During fiemap we process the extents of a file from left to right, from
file offset 0 to eof. This means that we iterate b+tree leaves from left
to right, and has the implication that we keep repeating that second step
above several times for the same b+tree path of the inode's subvolume
b+tree.

For example, if we have two file extent items in leaf X, and the path to
leaf X is A -> B -> C -> X, then when we try to determine if the data
extent referenced by the first extent item is shared, we check if the data
extent is shared - if it's not, then we check if leaf X is shared, if not,
then we check if node C is shared, if not, then check if node B is shared,
if not than check if node A is shared. When we move to the next file
extent item, after determining the data extent is not shared, we repeat
the checks for X, C, B and A - doing all the expensive searches in the
extent tree, delayed refs, etc. If we have thousands of tile extents, then
we keep repeating the sharedness checks for the same paths over and over.

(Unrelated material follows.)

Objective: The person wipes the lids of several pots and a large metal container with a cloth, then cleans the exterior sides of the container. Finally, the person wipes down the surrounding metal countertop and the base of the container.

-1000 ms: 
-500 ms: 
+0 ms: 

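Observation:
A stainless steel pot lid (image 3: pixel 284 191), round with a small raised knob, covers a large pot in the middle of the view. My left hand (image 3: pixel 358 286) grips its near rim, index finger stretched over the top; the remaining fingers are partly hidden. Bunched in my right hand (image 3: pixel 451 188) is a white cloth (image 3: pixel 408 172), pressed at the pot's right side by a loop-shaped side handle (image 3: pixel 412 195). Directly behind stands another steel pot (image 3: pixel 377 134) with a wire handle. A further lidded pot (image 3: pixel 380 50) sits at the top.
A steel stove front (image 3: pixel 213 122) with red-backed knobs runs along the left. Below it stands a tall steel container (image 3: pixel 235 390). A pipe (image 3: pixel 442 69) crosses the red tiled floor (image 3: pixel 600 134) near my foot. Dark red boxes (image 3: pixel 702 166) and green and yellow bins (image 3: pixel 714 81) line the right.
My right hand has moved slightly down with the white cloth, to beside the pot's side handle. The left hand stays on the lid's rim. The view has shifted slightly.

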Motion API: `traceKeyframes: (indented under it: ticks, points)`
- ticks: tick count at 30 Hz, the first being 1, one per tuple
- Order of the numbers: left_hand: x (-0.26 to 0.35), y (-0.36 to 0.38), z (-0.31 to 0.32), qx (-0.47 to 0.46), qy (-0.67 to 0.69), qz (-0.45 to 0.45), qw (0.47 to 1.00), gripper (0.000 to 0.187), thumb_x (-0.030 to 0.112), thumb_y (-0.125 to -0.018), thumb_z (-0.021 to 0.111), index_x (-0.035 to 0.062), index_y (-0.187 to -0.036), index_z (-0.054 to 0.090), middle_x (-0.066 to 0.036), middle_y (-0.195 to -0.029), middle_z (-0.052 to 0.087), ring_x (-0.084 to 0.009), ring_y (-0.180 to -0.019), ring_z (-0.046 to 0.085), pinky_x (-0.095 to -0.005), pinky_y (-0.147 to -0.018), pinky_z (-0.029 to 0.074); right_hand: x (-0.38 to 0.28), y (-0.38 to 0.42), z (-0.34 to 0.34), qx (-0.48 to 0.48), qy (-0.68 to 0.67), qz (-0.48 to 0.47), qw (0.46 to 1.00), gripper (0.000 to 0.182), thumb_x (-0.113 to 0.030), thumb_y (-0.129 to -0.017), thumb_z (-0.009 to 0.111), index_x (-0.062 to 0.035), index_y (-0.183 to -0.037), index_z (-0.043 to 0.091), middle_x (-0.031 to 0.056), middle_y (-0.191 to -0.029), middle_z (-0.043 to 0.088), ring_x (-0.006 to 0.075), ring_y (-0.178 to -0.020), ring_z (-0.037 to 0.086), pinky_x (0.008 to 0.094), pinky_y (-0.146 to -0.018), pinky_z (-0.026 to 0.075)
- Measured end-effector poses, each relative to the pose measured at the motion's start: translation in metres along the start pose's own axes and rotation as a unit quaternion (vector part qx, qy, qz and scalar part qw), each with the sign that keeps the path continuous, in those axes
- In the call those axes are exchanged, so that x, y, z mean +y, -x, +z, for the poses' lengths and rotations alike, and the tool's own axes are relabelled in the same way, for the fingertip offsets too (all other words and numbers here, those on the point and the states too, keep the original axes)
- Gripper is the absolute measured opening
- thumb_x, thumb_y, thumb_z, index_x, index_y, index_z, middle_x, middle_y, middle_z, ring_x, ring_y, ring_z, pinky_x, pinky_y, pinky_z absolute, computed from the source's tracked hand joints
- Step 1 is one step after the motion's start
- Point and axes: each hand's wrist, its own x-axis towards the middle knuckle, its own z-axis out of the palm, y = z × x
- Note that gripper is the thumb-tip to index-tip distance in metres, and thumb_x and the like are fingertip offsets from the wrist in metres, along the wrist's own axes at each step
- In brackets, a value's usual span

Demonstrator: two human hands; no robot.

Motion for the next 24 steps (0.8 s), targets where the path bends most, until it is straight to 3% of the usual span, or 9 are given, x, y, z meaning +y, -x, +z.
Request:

On a file that has no shared extents or only a small portion, it's easy
to see that this scales terribly with the number of extents in the file
and the sizes of the extent and subvolume b+trees.

This change eliminates the repeated sharedness check on extent buffers
by caching the results of the last path used. The results can be used as
long as no snapshots were created since they were cached (for not shared
extent buffers) or no roots were dropped since they were cached (for
shared extent buffers). This greatly reduces the time spent by fiemap for
files with thousands of extents and/or large extent and subvolume b+trees.

Example performance test:

    $ cat fiemap-perf-test.sh
    #!/bin/bash

    DEV=/dev/sdi
    MNT=/mnt/sdi

    mkfs.btrfs -f $DEV
    mount -o compress=lzo $DEV $MNT

    # 40G gives 327680 128K file extents (due to compression).
    xfs_io -f -c "pwrite -S 0xab -b 1M 0 40G" $MNT/foobar

    umount $MNT
    mount -o compress=lzo $DEV $MNT

    start=$(date +%s%N)
    filefrag $MNT/foobar
    end=$(date +%s%N)
    dur=$(( (end - start) / 1000000 ))
    echo "fiemap took $dur milliseconds (metadata not cached)"

    start=$(date +%s%N)
    filefrag $MNT/foobar
    end=$(date +%s%N)
    dur=$(( (end - start) / 1000000 ))
    echo "fiemap took $dur milliseconds (metadata cached)"

    umount $MNT

Before this patch:

    $ ./fiemap-perf-test.sh
    (...)
    /mnt/sdi/foobar: 327680 extents found
    fiemap took 3597 milliseconds (metadata not cached)
    /mnt/sdi/foobar: 327680 extents found
    fiemap took 2107 milliseconds (metadata cached)

After this patch:

    $ ./fiemap-perf-test.sh
    (...)
    /mnt/sdi/foobar: 327680 extents found
    fiemap took 1646 milliseconds (metadata not cached)
    /mnt/sdi/foobar: 327680 extents found
    fiemap took 698 milliseconds (metadata cached)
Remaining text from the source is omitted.